The kube-scheduler service will be also running as the systemctl service.
Move the kube-scheduler kubeconfig into place:
cd /srv/kubernetes/
sudo cp  kube-scheduler.kubeconfig /var/lib/kubernetes/
# Please note that the kubernetes RPM installation creates the file /etc/kubernetes/config that has to be renamed so that a folder can be created with the same name.
mv /etc/kubernetes/config /etc/kubernetes/ORIGconfig
mkdir -p /etc/kubernetes/config

Create the kube-scheduler.yaml configuration file:

cat <<EOF | sudo tee /etc/kubernetes/config/kube-scheduler.yaml
apiVersion: componentconfig/v1alpha1
kind: KubeSchedulerConfiguration
clientConnection:
  kubeconfig: "/var/lib/kubernetes/kube-scheduler.kubeconfig"
leaderElection:
  leaderElect: true
EOF

Create the kube-scheduler.service systemd unit file:

cat <<EOF | sudo tee /usr/lib/systemd/system/kube-scheduler.service
[Unit]
Description=Kubernetes Scheduler
Documentation=https://github.com/kubernetes/kubernetes

[Service]
ExecStart=/usr/bin/kube-scheduler \\
  --config=/etc/kubernetes/config/kube-scheduler.yaml \\
  --v=2
Restart=on-failure
RestartSec=5

[Install]
WantedBy=multi-user.target
EOF

Start the kube-scheduler service on the master servers.
systemctl daemon-reload
systemctl restart kube-scheduler
systemctl status kube-scheduler

Configuration for the health check

This has to be done on all the masters
This installs nginx on all the masters.

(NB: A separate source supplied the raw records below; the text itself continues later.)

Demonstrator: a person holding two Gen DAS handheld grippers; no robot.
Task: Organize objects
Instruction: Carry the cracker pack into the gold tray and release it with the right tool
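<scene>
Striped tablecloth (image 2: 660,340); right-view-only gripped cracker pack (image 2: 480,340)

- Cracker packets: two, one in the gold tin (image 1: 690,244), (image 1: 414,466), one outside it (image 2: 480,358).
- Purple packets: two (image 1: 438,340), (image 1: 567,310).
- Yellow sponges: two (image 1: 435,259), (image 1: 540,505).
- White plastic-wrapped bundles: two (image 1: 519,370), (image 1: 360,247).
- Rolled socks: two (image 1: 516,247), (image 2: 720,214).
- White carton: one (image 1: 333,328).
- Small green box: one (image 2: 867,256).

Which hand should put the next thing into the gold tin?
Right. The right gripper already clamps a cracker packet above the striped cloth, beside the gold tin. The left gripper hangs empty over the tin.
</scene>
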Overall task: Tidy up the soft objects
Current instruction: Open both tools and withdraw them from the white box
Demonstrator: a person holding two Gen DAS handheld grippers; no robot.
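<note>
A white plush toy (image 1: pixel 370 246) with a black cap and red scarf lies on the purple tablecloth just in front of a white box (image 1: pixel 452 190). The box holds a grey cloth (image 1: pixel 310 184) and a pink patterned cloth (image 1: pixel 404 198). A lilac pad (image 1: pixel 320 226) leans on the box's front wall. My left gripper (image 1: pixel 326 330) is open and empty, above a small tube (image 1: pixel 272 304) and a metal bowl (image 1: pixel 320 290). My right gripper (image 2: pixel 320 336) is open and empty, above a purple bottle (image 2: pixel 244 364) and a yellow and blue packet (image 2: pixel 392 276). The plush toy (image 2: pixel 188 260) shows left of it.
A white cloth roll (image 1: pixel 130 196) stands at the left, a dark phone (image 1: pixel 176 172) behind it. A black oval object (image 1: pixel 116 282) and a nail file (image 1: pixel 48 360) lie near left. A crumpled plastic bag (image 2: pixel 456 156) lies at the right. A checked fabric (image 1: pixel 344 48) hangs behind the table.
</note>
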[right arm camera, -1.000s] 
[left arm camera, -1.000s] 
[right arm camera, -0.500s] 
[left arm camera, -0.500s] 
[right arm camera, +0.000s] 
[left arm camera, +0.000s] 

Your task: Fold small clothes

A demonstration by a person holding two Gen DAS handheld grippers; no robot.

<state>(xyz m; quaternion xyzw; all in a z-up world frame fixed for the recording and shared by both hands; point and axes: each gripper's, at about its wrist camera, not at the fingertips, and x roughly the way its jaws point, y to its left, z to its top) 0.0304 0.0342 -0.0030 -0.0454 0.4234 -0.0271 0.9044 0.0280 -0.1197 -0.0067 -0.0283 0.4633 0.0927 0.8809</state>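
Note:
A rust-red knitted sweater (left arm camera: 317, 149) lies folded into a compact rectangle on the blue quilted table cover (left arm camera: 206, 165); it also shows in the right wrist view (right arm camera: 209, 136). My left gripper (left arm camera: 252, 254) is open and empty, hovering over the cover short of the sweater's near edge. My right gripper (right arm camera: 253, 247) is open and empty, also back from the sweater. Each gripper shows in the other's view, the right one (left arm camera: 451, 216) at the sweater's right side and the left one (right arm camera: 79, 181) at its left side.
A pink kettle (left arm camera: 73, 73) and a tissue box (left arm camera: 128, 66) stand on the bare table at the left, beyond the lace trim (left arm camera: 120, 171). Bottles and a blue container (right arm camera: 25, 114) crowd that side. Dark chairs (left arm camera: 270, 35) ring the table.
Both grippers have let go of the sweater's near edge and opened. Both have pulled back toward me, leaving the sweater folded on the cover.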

Nginx on the CentOS is available from the EPEL repository. Hence the EPEL repository is installed and enabled for the nginx installation and then the EPEL repository is removed once the nginx installation completes.
yum -y install epel-release
yum clean all
rm -rf /var/cache/yum
yum -y install nginx
yum -y remove epel-release
yum clean all
rm -rf /var/cache/yum

Create the nginx configuration file

cat > kubernetes.default.svc.cluster.local.conf <<EOF
server {
  listen      80;
  server_name kubernetes.default.svc.cluster.local;

  location /healthz {
     proxy_pass                    https://127.0.0.1:6443/healthz;
     proxy_ssl_trusted_certificate /var/lib/kubernetes/ca.pem;
  }
}
EOF
Copy the Configuration file kubernetes.default.svc.cluster.local.conf  to /etc/nginx/conf.d
{
  sudo cp -pr  kubernetes.default.svc.cluster.local.conf  \
    /etc/nginx/conf.d/kubernetes.default.svc.cluster.local.conf
}
Start and Enable the nginx service.
systemctl restart nginx
systemctl enable nginx
systemctl status nginx

Verification of the health status of the cluster
kubectl get componentstatuses --kubeconfig admin.kubeconfig
NAME                 STATUS    MESSAGE              ERROR
controller-manager   Healthy   ok
scheduler            Healthy   ok
etcd-2               Healthy   {"health": "true"}
etcd-0               Healthy   {"health": "true"}
etcd-1               Healthy   {"health": "true"}
Test the nginx HTTP health check proxy:



curl -H "Host: kubernetes.default.svc.cluster.local" -i http://127.0.0.1/healthz
HTTP/1.1 200 OK
Server: nginx/1.14.0 (Ubuntu)
Date: Mon, 14 May 2018 13:45:39 GMT
Content-Type: text/plain; charset=utf-8
Content-Length: 2
Connection: keep-alive

ok

RBAC for Kubelet Authorization
This is needed for the successful requests from the kube API server to the kubelets.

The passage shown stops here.